Oneness believers say this is a distinction between roles, including the humanity of Christ and deity, the one God incarnate in the man Jesus. Our Trinitarian friends claim in opposition that it is speaking of “persons” in the “trinity.” The question of who is seeing truth is simple then. What type of distinction does the Bible make and how do we know?
Is this referring to physical or bodily entrance of persons of a trinity? It can’t be, even according to Trinitarian doctrine, because the doctrine of the trinity says it’s the third person “God the Holy Spirit” who indwells believers physically. This passage shows it’s the Father and the Son who make their “abode with” us when we believe. Notice not IN us, but WITH us. That’s fellowship or communion with God. The only way we can have communion with God is through the sacrifice of the man Jesus as our substitute. That allows the “Holy” to come to us without judging us. Further, if this is about persons, we’d have both the Father and the Son in us and the Spirit isn’t even in the mix here. There would be two Spirits in us and neither is the Holy Ghost!
To worsen the position of Trinitarians, Eph. 4:4 declares there is only one Spirit.
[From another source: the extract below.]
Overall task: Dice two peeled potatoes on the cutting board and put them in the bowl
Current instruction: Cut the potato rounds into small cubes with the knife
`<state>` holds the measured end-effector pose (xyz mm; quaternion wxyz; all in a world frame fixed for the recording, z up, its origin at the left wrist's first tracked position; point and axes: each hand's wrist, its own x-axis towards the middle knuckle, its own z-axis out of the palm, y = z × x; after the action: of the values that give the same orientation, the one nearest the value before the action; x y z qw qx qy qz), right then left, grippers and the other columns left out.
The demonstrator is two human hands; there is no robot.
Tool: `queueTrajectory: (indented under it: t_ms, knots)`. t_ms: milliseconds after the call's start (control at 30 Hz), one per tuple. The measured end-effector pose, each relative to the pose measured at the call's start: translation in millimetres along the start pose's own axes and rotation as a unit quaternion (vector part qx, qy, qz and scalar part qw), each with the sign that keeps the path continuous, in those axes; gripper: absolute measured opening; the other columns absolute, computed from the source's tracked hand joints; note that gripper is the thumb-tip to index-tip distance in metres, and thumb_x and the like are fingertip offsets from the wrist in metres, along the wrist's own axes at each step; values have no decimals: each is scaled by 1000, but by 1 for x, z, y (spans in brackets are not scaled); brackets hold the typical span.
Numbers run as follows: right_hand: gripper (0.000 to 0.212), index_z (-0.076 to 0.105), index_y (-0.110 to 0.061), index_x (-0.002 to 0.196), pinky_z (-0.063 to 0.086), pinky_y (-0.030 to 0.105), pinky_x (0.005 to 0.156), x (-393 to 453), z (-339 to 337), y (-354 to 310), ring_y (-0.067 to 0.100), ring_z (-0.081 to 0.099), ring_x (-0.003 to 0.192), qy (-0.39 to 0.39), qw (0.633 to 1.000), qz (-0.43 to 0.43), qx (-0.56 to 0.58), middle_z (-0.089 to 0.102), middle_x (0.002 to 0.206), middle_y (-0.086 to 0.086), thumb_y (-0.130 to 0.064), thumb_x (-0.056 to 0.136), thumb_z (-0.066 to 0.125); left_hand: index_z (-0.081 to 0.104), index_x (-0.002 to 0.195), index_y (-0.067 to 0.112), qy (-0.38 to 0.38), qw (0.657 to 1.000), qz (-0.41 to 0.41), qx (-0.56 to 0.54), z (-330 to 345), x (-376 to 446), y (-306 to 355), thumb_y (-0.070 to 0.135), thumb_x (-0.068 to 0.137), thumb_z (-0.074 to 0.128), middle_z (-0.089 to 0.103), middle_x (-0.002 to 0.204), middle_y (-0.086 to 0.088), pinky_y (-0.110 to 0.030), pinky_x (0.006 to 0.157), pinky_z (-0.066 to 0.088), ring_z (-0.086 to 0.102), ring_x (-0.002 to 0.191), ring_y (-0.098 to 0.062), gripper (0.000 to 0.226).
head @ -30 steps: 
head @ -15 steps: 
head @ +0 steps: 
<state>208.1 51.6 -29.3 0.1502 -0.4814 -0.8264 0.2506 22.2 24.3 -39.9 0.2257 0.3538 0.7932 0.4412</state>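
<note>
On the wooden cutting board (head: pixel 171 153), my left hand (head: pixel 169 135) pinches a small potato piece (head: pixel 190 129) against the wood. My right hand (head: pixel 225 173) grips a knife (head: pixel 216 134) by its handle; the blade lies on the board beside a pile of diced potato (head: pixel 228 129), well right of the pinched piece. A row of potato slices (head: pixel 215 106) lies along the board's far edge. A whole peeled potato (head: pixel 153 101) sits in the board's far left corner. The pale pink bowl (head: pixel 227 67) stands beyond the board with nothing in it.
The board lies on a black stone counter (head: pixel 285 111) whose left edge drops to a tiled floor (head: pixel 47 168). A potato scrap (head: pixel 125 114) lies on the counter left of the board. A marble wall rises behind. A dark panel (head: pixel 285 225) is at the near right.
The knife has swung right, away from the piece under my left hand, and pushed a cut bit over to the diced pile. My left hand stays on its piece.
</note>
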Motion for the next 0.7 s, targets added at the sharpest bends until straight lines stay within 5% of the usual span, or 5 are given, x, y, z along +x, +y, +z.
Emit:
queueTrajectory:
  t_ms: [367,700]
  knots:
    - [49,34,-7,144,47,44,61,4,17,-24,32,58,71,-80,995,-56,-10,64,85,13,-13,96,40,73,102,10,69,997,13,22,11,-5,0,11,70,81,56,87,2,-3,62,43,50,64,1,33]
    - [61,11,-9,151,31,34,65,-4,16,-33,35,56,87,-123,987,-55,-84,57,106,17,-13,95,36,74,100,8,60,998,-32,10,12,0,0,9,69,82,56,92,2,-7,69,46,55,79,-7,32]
On top of that, if this is about “persons” and not the man Jesus, how can John say, “At that day ye shall know that I am in my Father, and ye in me, and I in you” (John 14:20)? Are we included in the trinity? No. Scripture is teaching when we are one with JESUS (applying by faith Acts 2:38 as death, burial and resurrection), we are one with GOD!
These types of distinctions show us consistently that Jesus is not just the one God incarnate, He’s also the man who is our door, our priest, our only way to the Father (notice not the trinity). To get the “we” and the “our” of abiding fellowship with the Father and the Son, we must have the perfect man to get into fellowship with the one holy God. Both roles are necessary for reconciliation. That distinction is biblical. Other claims on these types of distinctions run quickly afoul of the Bible’s claims itself. Then we have to decide between claims of people and what the Scripture says. You see my dilemma, right? We must side with God’s revelation about Himself in Scripture period.